July 2001

MDPs Are Dead. Long Live MDPs.

By Chris Kelleher, JD

MDPs are dead.” Or so said the American Bar Association (ABA) when it killed off the multidisciplinary practice (MDP) concept during the summer of 2000. On the surface, the ABA accomplished its mission: All appears quiet on the MDP front. The Big Five (the main MDP cheerleaders) haven’t made an overt move to expand into the U.S. market for “legal services” beyond the lonely legal outpost McKee Nelson Ernst & Young, and no state bar association has formally approved—much less implemented—the MDP concept by changing its professional ethics rules.

To paraphrase Mark Twain, however, reports of the death of MDPs are greatly exaggerated. And therein lie four lessons for accountants.

The good news: Legal MDPs are still “sleeping.” While the ABA may believe its MDP silver bullet stopped the Big Five in their tracks, the reasons MDPs appear to be moribund in the U.S. can best be summed up in three letters: “SEC” and three words: “low-hanging fruit.”

Overseas, the Big Five have been adding lawyers and law firms to their organizations at a blistering rate. In fact, Andersen Legal may have already overtaken the traditional firm of Baker & McKenzie for the title of world’s largest law firm in terms of number of practicing lawyers worldwide.

In the United States, however, a large monkey wrench in MDP expansion was the recent SEC crusade against the Big Five’s lucrative consulting practices. Given the proposal’s disastrous implications, the Big Five decided not to push the issue of legal services.

Another reason why MDPs have not expanded rapidly in the United States is that accounting firms simply have too many other lucrative expansion options that are easier to integrate into existing practices, entail less regulatory risk, and don’t require dealing with contentious lawyers and unruly law-firm politics.

The bad news: You won’t have time to catch up. When legal MDPs do finally enter the U.S. marketplace, accounting firms that have not laid the groundwork for integrating new practices will likely be unable to catch up for one simple reason: Adding legal services is not easy.

The Big Five, even with their immense resources, have struggled and, by some reports, are still struggling to profitably integrate legal MDPs into their overseas operations. After 10 years of Big Five MDP experience overseas, no one has found a magic formula that will work to smoothly integrate lawyers or law firms into an accounting practice.

Beyond the economic issues, accounting firms must be prepared to solve the immense people problems that will result from the many cultural, economic, and practical differences between lawyers and accountants. So immense is this gap that the managing partner of a large law firm has publicly predicted that law firms will be able to remain independent because accountants won’t be able to resolve the many expected culture clashes.

The bottom line is that accounting firms that try to play catch-up in the MDP field will find themselves at a significant disadvantage.

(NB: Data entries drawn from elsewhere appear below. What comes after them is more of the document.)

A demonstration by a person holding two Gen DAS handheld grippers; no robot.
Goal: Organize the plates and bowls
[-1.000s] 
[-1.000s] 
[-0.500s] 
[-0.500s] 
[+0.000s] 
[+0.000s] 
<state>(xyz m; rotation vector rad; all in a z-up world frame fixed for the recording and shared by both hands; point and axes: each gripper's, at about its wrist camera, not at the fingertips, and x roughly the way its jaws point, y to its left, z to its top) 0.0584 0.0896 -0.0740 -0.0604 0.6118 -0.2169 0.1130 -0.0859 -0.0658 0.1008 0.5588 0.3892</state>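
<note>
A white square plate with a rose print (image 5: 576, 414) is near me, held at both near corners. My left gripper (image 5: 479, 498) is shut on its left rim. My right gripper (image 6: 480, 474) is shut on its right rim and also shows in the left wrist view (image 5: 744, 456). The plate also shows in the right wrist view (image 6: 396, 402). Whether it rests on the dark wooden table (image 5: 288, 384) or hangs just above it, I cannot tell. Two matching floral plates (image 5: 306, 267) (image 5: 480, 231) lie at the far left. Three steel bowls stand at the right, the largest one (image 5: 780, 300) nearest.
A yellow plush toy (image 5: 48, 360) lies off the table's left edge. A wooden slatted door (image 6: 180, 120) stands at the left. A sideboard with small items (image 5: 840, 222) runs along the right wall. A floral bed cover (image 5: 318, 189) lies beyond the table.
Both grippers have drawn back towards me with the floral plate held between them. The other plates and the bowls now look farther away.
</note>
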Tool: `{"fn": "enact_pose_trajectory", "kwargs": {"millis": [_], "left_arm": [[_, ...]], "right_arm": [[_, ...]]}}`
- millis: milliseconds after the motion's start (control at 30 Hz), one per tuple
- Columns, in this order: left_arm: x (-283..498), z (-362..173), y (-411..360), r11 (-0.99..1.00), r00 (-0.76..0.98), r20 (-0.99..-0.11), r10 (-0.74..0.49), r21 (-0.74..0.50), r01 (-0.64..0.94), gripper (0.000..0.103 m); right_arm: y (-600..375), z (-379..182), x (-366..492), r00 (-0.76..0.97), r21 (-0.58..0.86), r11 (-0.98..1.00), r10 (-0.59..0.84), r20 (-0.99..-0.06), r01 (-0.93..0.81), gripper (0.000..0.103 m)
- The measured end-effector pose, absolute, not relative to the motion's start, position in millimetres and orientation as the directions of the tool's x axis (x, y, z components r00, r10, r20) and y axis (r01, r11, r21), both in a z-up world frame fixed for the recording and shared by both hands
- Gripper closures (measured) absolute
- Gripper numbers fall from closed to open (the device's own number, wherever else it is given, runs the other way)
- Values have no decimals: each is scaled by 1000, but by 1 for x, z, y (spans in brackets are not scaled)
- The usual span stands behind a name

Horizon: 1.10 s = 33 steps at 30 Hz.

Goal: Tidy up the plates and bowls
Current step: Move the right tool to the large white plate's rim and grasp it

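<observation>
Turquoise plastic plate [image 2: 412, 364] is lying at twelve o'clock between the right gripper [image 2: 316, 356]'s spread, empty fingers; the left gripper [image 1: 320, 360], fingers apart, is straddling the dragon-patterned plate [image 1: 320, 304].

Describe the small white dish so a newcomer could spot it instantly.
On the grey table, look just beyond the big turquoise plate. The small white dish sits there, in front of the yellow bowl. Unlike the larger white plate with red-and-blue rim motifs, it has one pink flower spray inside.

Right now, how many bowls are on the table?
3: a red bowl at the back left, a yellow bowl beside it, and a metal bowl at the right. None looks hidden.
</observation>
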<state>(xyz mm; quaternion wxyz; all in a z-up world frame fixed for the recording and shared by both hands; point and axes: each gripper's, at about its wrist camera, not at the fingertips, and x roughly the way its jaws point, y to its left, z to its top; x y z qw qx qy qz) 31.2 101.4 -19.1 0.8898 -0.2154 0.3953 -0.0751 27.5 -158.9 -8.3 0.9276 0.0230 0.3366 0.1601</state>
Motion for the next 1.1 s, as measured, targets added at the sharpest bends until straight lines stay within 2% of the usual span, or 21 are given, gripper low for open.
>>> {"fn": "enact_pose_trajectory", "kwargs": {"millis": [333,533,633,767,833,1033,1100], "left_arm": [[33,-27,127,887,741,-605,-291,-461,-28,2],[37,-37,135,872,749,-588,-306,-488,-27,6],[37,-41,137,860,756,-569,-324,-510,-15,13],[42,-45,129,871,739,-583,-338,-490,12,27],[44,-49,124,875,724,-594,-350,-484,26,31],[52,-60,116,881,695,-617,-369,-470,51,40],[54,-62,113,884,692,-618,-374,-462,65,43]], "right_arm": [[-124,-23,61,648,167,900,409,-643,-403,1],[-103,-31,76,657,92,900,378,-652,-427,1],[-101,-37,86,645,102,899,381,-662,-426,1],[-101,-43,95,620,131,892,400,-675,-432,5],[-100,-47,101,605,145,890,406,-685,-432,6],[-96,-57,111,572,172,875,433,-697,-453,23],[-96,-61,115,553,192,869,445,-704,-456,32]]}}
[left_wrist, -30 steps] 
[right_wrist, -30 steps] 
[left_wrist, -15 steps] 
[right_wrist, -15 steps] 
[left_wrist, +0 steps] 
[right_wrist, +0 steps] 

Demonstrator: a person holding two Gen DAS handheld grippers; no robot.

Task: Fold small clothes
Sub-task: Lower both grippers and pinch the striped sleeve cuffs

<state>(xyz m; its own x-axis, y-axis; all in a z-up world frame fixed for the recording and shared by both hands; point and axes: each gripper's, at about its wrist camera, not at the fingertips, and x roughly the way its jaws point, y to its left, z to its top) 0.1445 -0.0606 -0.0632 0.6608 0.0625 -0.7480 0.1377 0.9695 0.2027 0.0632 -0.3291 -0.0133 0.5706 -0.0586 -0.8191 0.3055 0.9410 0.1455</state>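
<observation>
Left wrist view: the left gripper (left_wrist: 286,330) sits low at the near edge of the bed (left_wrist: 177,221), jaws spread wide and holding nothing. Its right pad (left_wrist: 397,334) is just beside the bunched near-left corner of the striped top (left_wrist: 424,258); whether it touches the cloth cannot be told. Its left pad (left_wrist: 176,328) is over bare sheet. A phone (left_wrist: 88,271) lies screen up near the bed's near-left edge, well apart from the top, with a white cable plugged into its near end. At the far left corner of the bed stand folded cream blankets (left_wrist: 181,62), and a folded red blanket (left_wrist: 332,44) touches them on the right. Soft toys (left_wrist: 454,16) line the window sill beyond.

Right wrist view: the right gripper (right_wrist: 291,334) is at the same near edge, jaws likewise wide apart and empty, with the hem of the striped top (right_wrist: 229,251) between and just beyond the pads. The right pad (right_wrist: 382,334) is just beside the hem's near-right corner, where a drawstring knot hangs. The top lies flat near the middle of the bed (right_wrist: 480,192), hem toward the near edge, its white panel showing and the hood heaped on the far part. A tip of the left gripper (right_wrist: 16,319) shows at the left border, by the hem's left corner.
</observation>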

Underground MDPs are already here. Lawyers and accountants are smart people who like to solve problems for a living. So it should come as no surprise that these same smart people are already teaming up to form so-called underground MDPs. Here are three short examples:

Example One: The entrance to a financial services firm displays the name of all of the CFPs in big brass letters. About one foot below the name of the last CFP hangs a big brass plate reading “Law Offices of Joe Smith.”

Example Two: A financial planning firm, an accounting firm, and a law firm decide to “buy a building together.”

Example Three: An accounting firm with “excess space” subleases the space to a law firm that specializes in estate planning.

Law firms now want to steal your clients but that’s okay. Before feeling sorry for lawyers in MDPs, remember that 10% of the top 200 law firms are already trying to steal clients from accounting firms by cross-selling “ancillary services” to their legal clients. Law firms (either in-house or through separate subsidiaries) are now offering their clients nonlegal services such as investment banking, technology consulting, environmental consulting, human resources and personnel outsourcing, and financial planning services.

Here’s a question for readers: What would you call an accounting firm that purchases 50% of a law firm’s ancillary services business?

No, you can’t call it an MDP, because MDPs are dead. Long live MDPs.


Chris Kelleher, JD, is founder and president of The Law Firm for Businesses, PC, located in St. Louis, Mo.